Exercise brief » Read the lines below. Copy out any that hold the string "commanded".
[Opening Data supplied section]
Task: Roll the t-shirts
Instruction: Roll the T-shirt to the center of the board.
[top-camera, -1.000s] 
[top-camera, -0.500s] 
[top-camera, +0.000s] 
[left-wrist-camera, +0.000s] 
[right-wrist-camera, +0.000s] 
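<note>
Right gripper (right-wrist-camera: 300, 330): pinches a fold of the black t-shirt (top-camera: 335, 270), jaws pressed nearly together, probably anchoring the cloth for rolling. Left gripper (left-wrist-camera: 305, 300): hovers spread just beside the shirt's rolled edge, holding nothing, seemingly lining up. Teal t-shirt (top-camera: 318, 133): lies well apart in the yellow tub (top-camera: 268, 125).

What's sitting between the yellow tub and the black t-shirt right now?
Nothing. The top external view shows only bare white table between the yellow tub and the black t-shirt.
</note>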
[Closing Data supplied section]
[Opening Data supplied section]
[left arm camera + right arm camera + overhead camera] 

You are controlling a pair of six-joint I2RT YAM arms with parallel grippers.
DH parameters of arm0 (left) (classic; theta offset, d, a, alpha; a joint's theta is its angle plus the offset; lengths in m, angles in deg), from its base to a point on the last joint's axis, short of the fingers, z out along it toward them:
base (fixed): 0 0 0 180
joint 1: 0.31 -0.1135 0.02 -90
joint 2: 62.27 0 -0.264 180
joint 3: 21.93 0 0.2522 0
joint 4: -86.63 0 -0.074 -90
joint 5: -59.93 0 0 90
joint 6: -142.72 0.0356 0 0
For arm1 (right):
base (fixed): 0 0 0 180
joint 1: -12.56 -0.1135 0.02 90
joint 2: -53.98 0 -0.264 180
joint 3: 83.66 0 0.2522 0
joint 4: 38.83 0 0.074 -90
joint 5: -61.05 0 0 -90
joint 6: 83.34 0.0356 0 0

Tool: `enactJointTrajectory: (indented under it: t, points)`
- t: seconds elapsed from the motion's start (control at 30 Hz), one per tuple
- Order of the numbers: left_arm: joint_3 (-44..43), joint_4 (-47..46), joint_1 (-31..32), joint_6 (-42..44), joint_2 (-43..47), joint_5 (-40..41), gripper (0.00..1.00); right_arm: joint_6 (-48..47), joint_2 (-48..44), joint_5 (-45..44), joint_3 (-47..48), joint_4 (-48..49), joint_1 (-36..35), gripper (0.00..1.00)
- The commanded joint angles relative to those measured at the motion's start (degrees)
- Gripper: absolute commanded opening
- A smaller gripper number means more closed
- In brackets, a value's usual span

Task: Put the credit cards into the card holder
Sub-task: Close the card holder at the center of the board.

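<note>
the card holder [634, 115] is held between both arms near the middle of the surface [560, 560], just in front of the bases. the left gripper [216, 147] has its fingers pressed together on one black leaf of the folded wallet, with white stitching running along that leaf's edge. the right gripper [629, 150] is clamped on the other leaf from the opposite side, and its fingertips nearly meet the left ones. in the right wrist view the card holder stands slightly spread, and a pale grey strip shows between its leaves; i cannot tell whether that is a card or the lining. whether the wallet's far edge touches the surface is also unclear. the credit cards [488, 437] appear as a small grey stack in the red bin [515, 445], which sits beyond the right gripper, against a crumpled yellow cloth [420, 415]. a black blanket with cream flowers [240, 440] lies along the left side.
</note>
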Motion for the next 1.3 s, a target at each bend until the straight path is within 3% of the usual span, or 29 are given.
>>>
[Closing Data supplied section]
Expected answer »
- The commanded joint angles relative to those measured at the motion's start (degrees)
- Gripper: absolute commanded opening

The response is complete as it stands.